Problem description => Pull out every line below that contains the word "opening".

Data for the task =>
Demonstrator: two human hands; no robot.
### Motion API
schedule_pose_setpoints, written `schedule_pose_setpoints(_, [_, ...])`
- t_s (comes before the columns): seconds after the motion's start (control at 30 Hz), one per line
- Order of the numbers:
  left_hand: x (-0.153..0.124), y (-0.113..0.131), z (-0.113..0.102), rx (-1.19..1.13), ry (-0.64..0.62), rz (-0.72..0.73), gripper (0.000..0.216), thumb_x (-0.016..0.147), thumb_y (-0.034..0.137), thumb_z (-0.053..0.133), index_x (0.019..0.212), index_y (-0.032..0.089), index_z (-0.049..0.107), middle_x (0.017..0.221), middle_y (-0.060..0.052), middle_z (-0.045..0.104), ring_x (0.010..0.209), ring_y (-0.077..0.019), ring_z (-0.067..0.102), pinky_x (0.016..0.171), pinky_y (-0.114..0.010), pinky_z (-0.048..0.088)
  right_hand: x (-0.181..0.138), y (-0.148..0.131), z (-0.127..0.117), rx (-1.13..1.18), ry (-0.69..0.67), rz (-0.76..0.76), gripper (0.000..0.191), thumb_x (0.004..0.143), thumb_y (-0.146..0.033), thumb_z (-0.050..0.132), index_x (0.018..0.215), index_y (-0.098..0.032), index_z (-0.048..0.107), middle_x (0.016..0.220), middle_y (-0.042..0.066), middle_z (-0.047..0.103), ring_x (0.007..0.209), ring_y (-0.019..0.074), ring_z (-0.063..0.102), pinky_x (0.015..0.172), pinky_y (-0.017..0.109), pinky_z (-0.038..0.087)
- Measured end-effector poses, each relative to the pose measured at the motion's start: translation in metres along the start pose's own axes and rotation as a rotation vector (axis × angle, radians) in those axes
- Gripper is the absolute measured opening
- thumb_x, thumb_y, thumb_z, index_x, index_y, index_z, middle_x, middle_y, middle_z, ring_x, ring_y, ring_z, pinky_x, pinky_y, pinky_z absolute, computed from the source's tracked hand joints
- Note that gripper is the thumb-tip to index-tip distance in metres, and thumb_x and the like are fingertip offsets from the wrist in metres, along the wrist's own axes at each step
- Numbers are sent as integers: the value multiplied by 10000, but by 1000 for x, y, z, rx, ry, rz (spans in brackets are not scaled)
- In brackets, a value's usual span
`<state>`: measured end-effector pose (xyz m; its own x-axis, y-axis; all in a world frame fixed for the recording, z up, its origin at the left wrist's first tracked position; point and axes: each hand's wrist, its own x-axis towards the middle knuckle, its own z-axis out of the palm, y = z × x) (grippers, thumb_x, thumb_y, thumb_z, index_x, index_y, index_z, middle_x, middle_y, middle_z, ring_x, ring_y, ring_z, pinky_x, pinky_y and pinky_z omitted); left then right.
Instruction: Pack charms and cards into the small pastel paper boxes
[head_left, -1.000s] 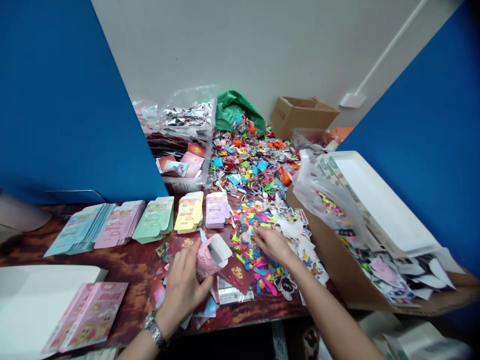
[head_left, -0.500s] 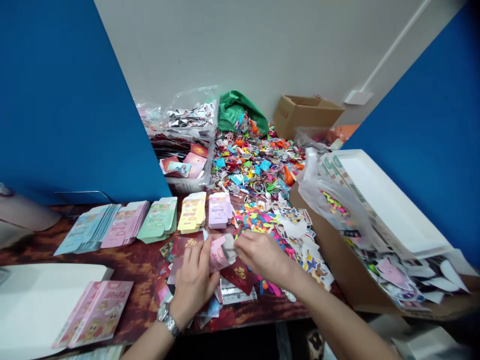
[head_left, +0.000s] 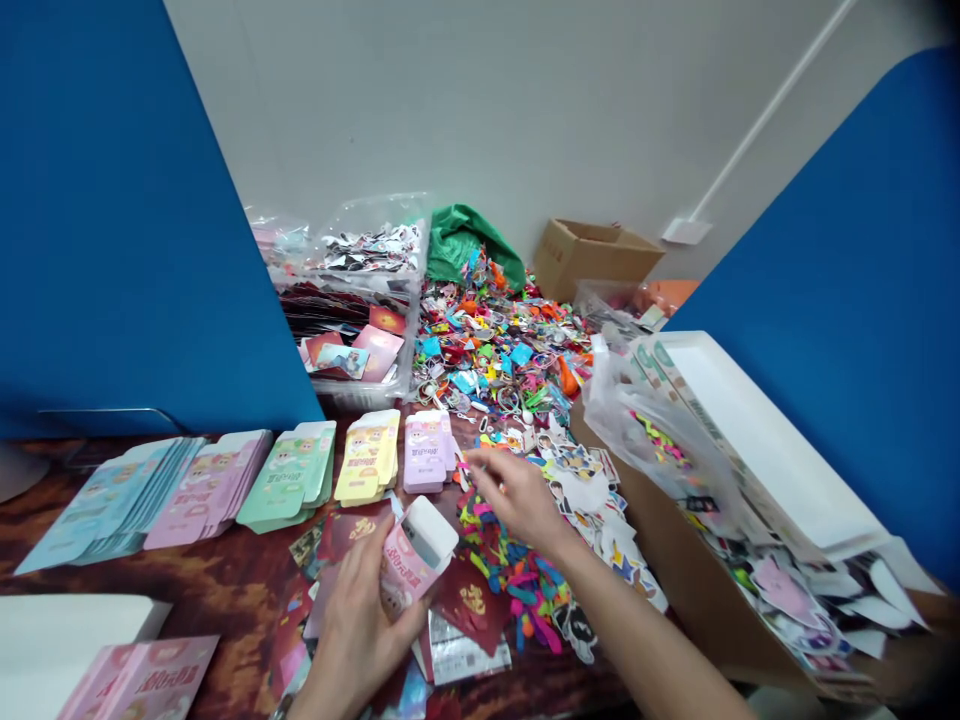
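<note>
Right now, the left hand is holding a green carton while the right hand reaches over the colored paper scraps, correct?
Not quite: the carton in the left hand is pink with a white flap, not green, as the head view shows. The right hand is indeed over the colored paper scraps.
</note>
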<state>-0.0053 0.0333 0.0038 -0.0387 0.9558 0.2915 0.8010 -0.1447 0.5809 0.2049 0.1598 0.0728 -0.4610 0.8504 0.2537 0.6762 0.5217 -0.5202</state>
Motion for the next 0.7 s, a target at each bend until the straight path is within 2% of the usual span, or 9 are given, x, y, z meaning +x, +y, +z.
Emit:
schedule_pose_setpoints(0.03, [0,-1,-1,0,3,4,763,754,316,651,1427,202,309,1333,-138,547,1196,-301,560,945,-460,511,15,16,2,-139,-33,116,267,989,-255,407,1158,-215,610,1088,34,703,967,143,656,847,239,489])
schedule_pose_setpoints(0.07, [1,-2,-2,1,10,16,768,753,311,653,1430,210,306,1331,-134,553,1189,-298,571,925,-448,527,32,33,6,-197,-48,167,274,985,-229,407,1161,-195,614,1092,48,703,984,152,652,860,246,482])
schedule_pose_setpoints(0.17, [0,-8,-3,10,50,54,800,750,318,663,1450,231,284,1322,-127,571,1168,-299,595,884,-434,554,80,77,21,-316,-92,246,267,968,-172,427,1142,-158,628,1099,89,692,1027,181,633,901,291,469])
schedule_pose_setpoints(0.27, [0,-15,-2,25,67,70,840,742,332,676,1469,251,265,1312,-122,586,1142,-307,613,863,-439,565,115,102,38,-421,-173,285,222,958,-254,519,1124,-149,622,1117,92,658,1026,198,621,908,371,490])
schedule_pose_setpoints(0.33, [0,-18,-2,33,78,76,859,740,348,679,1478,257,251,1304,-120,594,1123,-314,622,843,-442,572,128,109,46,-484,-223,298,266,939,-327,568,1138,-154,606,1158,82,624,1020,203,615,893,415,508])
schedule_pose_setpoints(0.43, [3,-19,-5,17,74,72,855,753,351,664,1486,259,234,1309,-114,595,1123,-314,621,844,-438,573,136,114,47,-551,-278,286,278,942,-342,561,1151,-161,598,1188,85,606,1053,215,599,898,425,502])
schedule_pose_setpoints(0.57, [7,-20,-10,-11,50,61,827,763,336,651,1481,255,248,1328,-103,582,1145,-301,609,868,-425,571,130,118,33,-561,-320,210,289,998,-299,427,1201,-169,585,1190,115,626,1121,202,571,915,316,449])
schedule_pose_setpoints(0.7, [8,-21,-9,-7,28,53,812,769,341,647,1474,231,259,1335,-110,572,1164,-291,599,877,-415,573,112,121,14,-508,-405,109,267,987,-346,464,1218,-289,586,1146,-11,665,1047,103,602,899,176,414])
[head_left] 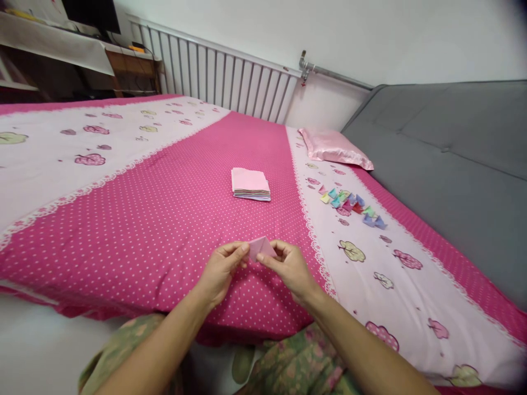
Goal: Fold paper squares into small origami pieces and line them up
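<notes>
Between my two hands, low over the near part of the bed, is a small folded piece of pink origami paper (260, 248) with a pointed top. My left hand (224, 267) pinches its left edge between thumb and fingers. On the right side, my right hand (291, 269) grips it, the thumb pressed on the front face and the fingers partly hidden behind. Farther off lies a stack of square coloured paper (250, 182), a pink sheet on top. Several small folded paper boats (349, 202) in many colours sit in a cluster to the right.
A pink polka-dot bedspread (164, 203) with pale printed bands covers the bed. The pink satin pillow (334, 147) rests near the grey padded headboard (448, 148). Behind the bed stand a white radiator (214, 68) and a desk (132, 63) with a monitor (93, 13).
</notes>
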Motion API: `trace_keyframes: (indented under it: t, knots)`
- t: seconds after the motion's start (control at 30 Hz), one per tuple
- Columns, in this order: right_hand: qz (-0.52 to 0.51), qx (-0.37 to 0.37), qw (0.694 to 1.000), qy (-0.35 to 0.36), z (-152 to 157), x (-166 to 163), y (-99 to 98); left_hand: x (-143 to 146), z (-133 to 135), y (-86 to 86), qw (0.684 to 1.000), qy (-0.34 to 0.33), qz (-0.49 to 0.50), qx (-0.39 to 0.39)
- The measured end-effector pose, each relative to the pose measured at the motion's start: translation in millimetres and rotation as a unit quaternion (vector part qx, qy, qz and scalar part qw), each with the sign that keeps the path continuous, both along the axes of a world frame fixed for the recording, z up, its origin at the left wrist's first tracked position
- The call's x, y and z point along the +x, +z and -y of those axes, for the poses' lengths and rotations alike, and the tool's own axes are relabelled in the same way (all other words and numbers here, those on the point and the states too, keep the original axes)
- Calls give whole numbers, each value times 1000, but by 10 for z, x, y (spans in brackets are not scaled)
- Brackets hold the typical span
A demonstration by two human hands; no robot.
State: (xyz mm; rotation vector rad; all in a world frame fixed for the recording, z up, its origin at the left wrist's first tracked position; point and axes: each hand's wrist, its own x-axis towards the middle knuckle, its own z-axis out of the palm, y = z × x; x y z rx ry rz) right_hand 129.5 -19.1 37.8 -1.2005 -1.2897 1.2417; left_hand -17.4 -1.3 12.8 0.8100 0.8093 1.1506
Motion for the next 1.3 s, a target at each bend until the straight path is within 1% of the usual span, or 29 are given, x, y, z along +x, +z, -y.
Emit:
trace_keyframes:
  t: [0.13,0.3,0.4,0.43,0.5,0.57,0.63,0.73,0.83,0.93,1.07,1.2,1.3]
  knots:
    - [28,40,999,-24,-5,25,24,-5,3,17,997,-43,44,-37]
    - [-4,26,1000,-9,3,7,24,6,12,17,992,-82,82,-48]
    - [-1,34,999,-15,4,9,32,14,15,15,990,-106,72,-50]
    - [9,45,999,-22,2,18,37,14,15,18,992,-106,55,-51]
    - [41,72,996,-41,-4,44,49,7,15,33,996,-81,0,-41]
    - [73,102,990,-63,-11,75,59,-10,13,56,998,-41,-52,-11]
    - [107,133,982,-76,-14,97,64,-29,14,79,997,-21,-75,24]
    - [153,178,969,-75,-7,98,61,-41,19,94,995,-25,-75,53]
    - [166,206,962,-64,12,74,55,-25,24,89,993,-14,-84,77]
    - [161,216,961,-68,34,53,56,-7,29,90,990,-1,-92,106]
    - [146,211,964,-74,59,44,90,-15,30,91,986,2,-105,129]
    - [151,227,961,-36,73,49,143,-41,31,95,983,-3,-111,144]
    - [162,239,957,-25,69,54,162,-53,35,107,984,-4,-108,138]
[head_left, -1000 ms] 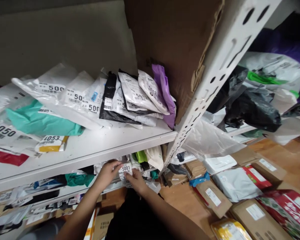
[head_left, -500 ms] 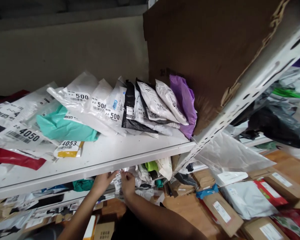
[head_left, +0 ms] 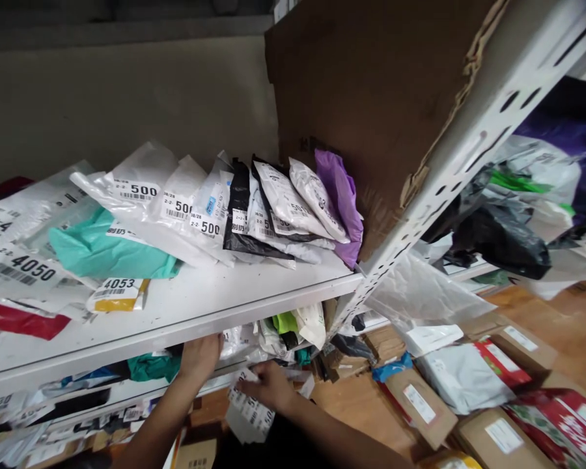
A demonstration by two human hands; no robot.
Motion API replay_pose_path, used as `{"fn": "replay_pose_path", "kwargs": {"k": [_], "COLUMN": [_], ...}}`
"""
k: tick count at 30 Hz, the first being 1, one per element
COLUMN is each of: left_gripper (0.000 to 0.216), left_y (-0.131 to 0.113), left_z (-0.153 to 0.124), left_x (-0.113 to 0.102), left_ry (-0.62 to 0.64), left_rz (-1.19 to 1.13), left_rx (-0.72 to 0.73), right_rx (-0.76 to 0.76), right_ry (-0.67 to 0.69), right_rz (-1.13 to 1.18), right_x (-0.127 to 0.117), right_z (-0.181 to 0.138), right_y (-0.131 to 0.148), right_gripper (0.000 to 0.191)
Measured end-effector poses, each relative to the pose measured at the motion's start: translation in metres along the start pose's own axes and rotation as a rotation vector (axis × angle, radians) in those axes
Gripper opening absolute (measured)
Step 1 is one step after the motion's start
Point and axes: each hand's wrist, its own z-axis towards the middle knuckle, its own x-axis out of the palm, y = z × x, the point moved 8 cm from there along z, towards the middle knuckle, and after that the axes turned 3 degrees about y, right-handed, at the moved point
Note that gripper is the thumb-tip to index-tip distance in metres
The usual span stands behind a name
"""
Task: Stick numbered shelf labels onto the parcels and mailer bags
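Hands low under shelf: right hand (head_left: 268, 385) grasping white labelled parcel (head_left: 248, 412); left hand (head_left: 200, 355) curled among parcels (head_left: 244, 339), grip unclear.

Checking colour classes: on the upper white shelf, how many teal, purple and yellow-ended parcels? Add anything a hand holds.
Teal parcel: 1
Purple parcel: 1
Yellow-ended packet: 1
White labelled parcel, held in the right hand: 1
Total: 4
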Motion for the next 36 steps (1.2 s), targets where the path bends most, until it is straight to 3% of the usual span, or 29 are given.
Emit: {"fn": "replay_pose_path", "kwargs": {"k": [2, 4, 6, 8, 13, 17, 23, 27, 30, 34, 36], "left_gripper": [0.037, 0.037, 0.040, 0.037, 0.033, 0.036, 0.016, 0.030, 0.018, 0.027, 0.021], "left_y": [-0.019, -0.046, -0.071, -0.083, -0.077, -0.079, -0.091, -0.106, -0.105, -0.099, -0.095], "left_z": [0.000, 0.002, 0.004, 0.008, 0.013, 0.000, 0.006, 0.024, 0.031, 0.023, 0.020], "left_x": [-0.007, -0.012, -0.014, -0.014, -0.014, -0.012, -0.011, -0.009, -0.002, 0.001, -0.001], "left_ry": [0.002, 0.030, 0.068, 0.087, 0.065, 0.108, 0.234, 0.338, 0.390, 0.408, 0.403], "left_rz": [-0.015, -0.061, -0.115, -0.154, -0.179, -0.137, -0.088, -0.134, -0.114, -0.085, -0.093], "left_rx": [0.075, 0.250, 0.434, 0.529, 0.560, 0.729, 0.773, 0.830, 0.824, 0.831, 0.823], "right_rx": [-0.037, -0.046, -0.017, 0.010, -0.061, -0.209, -0.229, -0.213, -0.178, -0.119, -0.102], "right_ry": [0.041, 0.067, 0.113, 0.149, 0.078, 0.000, -0.264, -0.177, -0.104, -0.151, -0.210], "right_rz": [-0.022, 0.011, 0.063, 0.084, 0.070, 0.028, 0.037, 0.116, 0.198, 0.305, 0.352], "right_x": [-0.021, -0.036, -0.043, -0.044, -0.048, -0.053, -0.069, -0.055, -0.040, -0.026, -0.018], "right_z": [-0.019, -0.033, -0.041, -0.044, -0.042, -0.034, -0.022, -0.018, -0.012, 0.005, 0.014], "right_y": [0.007, 0.008, 0.004, -0.001, -0.005, -0.003, -0.014, -0.013, -0.013, -0.021, -0.027], "right_gripper": [0.039, 0.037, 0.038, 0.041, 0.032, 0.030, 0.038, 0.041, 0.045, 0.051, 0.052]}}
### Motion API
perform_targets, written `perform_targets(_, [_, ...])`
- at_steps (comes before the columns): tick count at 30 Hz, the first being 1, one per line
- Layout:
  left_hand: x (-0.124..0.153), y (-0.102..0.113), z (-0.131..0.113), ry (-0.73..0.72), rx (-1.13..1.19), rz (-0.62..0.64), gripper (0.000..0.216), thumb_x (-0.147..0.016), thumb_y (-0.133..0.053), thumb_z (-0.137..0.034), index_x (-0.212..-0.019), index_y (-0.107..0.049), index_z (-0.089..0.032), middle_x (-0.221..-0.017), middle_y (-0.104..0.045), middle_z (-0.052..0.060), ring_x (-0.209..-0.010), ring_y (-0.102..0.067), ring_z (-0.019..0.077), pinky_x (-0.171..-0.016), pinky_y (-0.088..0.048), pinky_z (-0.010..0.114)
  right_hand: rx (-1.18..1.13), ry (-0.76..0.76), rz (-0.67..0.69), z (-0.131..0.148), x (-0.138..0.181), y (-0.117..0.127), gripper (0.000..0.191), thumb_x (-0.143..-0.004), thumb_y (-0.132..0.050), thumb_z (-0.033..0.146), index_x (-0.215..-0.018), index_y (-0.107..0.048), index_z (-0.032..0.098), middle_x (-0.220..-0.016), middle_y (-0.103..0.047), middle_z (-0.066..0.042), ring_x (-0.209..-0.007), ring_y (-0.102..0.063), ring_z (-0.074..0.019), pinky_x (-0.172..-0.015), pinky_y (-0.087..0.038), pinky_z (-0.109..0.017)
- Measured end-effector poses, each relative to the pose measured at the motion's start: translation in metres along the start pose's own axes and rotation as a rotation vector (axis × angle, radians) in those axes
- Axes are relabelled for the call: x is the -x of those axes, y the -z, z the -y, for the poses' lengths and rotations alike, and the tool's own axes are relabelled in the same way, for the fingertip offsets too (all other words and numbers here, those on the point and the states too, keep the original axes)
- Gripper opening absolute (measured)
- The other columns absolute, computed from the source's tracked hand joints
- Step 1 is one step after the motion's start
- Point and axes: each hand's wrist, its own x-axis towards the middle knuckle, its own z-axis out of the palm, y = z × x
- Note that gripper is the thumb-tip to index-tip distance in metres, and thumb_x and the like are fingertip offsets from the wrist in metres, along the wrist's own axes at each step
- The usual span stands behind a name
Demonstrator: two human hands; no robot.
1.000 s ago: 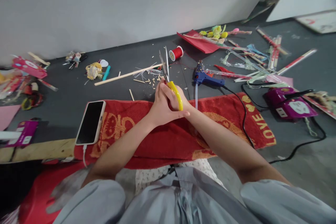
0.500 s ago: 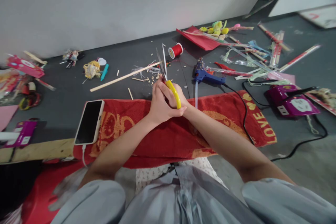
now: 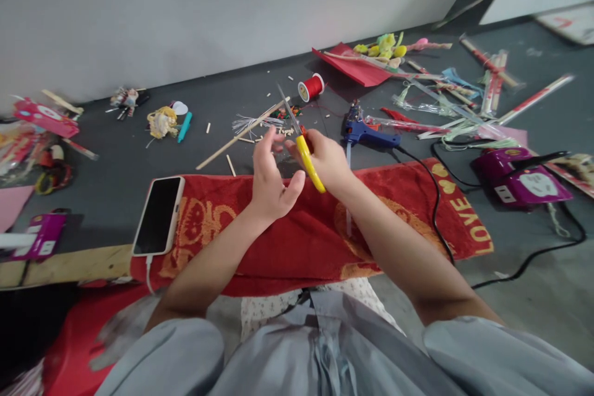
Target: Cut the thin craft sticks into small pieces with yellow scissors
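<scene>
My right hand (image 3: 327, 158) grips a pair of yellow-handled scissors (image 3: 310, 164), whose blades look closed and point up and to the left. Beside it, my left hand (image 3: 271, 179) has its fingers and thumb apart and nothing in it. Beyond both hands, a thin wooden stick (image 3: 232, 142) lies slanted on the dark table, across a bundle of white wires (image 3: 253, 124). Small cut wooden bits (image 3: 288, 132) are scattered just past my fingertips, partly hidden by them. A spool of red thread (image 3: 311, 87) rests farther back.
A red towel (image 3: 278, 260) covers the near table edge, with a phone (image 3: 158, 216) on its left. To the right lie a blue glue gun (image 3: 371, 134) with a cord and a purple power strip (image 3: 520, 179). Red paper (image 3: 357, 68) and packaged sticks are at the back right.
My left hand has come off the scissors and opened, moving left. The scissor blades have closed. The wooden stick has dropped onto the table, its near end now farther right.
</scene>
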Motion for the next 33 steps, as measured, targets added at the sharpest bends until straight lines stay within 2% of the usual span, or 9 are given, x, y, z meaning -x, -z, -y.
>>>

Answer to this exercise =>
- Gripper is the absolute measured opening
Gripper opening absolute (measured)
- Gripper opening absolute (measured)

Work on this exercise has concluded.